Florida needs a supermajority vote of 60 percent of those voting on Amendment 2 in order to decriminalize marijuana for medical use. Currently, Florida is one of the three states with pending legislation on legalization of medical marijuana. Almost half the country has passed legislation in favor of its use, with regulations varying from state to state. This proves to present some obvious problems if or when the Federal government opts to legalize marijuana. But how does Florida plan on approaching this new industry?
• Medicinal marijuana users will not receive an actual prescription. This is because in order to issue prescriptions for narcotics, a physician must register with the Drug Enforcement Agency. Since marijuana is illegal at the federal level, a doctor prescribing Schedule 1 narcotic marijuana would lose their license. Instead, physicians issue a “certification” – which is nothing more than a letter of recommendation. The Department of Health would then issue an identification card, which in turn would be used to obtain marijuana from state approved and regulated centers.
• Medicinal marijuana patients will not be allowed to grow their own plants as to not vitiate state regulations.

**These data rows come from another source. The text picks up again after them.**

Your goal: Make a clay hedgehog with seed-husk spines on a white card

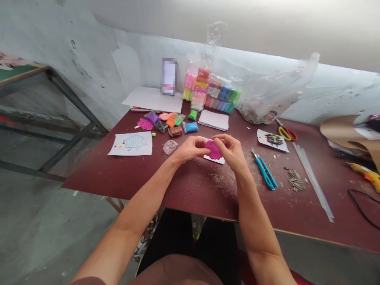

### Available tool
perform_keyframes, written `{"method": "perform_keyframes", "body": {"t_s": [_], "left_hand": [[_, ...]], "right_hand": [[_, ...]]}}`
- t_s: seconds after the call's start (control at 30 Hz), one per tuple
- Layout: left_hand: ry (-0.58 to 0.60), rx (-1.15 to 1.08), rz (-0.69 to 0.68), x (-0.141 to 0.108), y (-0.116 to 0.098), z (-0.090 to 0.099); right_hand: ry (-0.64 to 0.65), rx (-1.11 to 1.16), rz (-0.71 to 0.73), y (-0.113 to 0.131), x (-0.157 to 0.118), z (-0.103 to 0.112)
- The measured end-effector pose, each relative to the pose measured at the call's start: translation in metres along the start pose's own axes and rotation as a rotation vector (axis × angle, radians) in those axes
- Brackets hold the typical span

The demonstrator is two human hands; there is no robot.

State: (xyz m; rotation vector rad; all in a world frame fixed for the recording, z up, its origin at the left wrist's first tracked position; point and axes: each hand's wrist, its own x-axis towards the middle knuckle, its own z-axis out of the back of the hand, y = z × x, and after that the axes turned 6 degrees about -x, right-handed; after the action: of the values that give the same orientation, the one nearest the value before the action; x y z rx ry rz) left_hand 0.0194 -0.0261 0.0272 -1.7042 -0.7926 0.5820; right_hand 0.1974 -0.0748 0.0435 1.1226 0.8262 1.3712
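A flattened piece of magenta clay (pixel 214 150) with a wavy lower edge is held between both hands. My left hand (pixel 191 149) pinches its left side between thumb and fingers. On the upper right side, my right hand (pixel 229 149) grips it the same way. Beneath the clay lies a white card (pixel 219 160), mostly hidden by the hands. A crumpled clear wrapper (pixel 170 147) rests just left of my left hand. Farther left is a card with a blue hedgehog drawing (pixel 135 142).
Behind the hands are clay packets (pixel 175 131), a paper stack (pixel 213 119) and bagged coloured clay (pixel 222 97). To the right lie teal cutters (pixel 265 171), metal pieces (pixel 295 180), clear sticks (pixel 314 182), scissors (pixel 286 133), a decorated card (pixel 272 140) and a yellow glue gun (pixel 365 173).
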Motion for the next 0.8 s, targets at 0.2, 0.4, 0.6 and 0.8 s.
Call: {"method": "perform_keyframes", "body": {"t_s": [0.2, 0.4, 0.6, 0.8], "left_hand": [[-0.026, -0.084, 0.022, 0.0, 0.002, -0.003], [-0.028, -0.144, 0.024, 0.004, 0.008, -0.006], [-0.068, -0.158, 0.005, 0.003, 0.009, -0.005], [-0.039, -0.158, 0.05, 0.003, 0.01, -0.006]], "right_hand": [[-0.01, -0.02, 0.008, -0.003, 0.0, -0.004], [-0.07, -0.007, 0.011, -0.002, 0.001, -0.004], [0.04, -0.058, -0.033, -0.014, 0.002, 0.001], [0.006, -0.046, 0.004, -0.012, 0.002, 0.002]]}}
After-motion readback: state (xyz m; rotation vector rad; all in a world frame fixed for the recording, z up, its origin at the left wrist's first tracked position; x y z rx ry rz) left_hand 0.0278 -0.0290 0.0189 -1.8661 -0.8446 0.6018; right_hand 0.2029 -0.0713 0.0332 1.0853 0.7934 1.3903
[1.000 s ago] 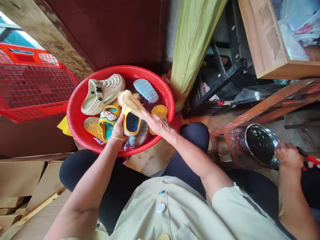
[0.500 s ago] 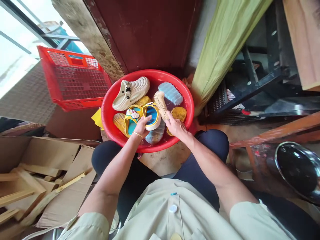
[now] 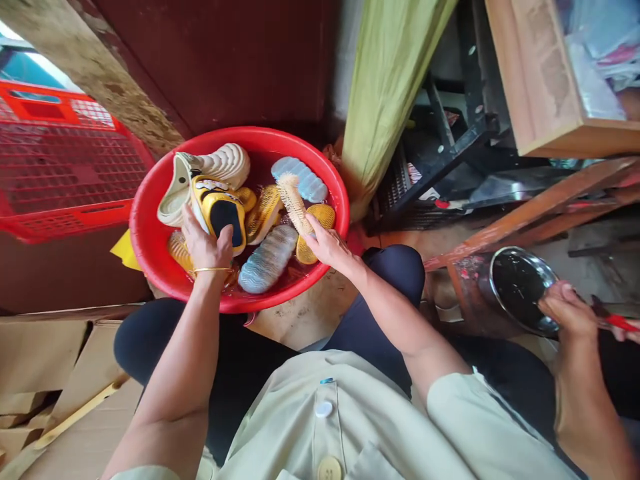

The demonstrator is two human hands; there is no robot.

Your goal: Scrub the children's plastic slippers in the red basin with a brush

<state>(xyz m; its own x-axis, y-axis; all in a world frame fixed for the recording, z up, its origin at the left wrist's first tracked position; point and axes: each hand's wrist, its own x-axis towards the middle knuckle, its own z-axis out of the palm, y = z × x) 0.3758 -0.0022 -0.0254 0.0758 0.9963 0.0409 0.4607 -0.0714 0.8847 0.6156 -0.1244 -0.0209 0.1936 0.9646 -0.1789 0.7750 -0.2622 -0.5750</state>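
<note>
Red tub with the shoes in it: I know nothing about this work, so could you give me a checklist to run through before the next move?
1. Left hand has a hold on the yellow shoe: ok, thumb on one side, fingers on the other.
2. Right hand has the brush: ok, gripped at its near end.
3. Brush apart from the yellow shoe: ok, a gap shows between them.
4. Brush clear of the light-blue sole: cannot tell; they overlap in this view.
5. Depth of water in the red tub: cannot tell.
6. Other person's hand away from the tub: ok, off to the right.
</note>
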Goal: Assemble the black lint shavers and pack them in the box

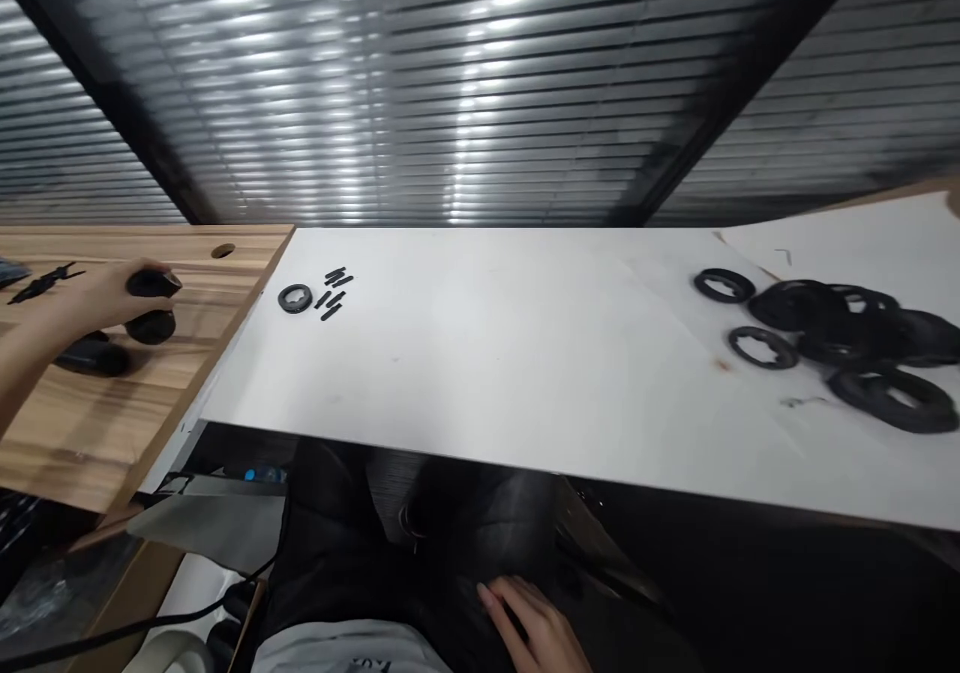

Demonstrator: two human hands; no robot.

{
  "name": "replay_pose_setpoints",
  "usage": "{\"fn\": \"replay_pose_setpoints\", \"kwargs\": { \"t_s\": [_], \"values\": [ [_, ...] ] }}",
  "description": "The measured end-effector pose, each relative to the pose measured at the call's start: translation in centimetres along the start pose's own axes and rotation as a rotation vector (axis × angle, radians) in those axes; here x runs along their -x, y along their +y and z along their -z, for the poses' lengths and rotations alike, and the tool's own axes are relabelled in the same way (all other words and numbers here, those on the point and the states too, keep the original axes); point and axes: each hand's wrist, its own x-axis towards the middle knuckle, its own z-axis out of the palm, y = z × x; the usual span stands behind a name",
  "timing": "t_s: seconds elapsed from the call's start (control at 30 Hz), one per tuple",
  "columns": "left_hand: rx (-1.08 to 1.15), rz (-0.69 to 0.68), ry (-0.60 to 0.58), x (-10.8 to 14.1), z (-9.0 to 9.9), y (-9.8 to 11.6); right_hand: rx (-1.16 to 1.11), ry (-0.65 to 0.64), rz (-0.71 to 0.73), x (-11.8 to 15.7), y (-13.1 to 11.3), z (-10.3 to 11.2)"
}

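Observation:
My left hand [112,293] reaches over the wooden table at the left, its fingers closed around a black rounded object [152,283] with a shiny tip. A second dark rounded piece [151,327] shows just below the fingers; whether the two are joined I cannot tell. Under the wrist lies a black cylindrical object [94,355]. Low in the view, my right hand [532,621] rests by my thigh, fingers loosely stretched and nothing seen in them. On the white table [480,353], a black ring [295,299] lies beside several short black strips [334,293].
At the right end of the white table, several black rings [892,396] lie in a loose pile, with a small hex key [784,255] behind. A ribbed metal shutter [450,93] stands along the back. A black cable [135,633] crosses the open box at lower left.

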Motion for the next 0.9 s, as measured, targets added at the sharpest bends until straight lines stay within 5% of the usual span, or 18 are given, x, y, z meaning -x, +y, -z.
{"fn": "replay_pose_setpoints", "kwargs": {
  "t_s": [0.17,0.27,0.37,0.6,0.9],
  "values": [
    [0.36,-0.16,-0.126,4.4,0.3,5.0,-0.079,-0.063,0.001,-2.0,-2.7,0.7],
    [0.582,-0.36,-0.348,7.0,-2.1,8.8,-0.053,-0.056,0.042,-2.9,-3.4,0.9],
    [0.496,-0.516,-0.495,8.5,-5.5,13.1,-0.011,-0.047,0.056,-2.9,-3.7,1.3],
    [0.127,-0.684,-0.502,8.8,-11.1,21.9,0.112,0.091,0.085,-3.0,-4.9,3.0],
    [0.147,-0.729,-0.373,6.7,-15.1,26.7,0.181,0.364,0.104,-4.9,-5.2,6.9]
  ]
}}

• Qualifying diseases include HIV/AIDs, Cancer, Glaucoma, Hepatitis C, Crohn’s Disease, Parkinson’s and Multiple Sclerosis. This is not an exhaustive list, however, as the Florida Supreme Court has qualified conditions that would “cause impaired strength, weakness or enfeeblement.” This suggests conditions such as muscle spasms, neck pain, back pain and menstrual cramps may qualify for physician certification.
▪ The constitutional amendment contains six limitations on how the amendment’s language can be construed: *
▪ The amendment does not “affect laws relating to non-medical use, possession, production or sale of marijuana.”
▪ The amendment does not authorize “the use of medical marijuana by anyone other than a qualifying patient.”
▪ The amendment does not allow for the “operation of a motor vehicle, boat, or aircraft while under the influence of marijuana.”
▪ The amendment does not require accommodations for medical marijuana use “in any place of education or employment, or of smoking medical marijuana in any public place.”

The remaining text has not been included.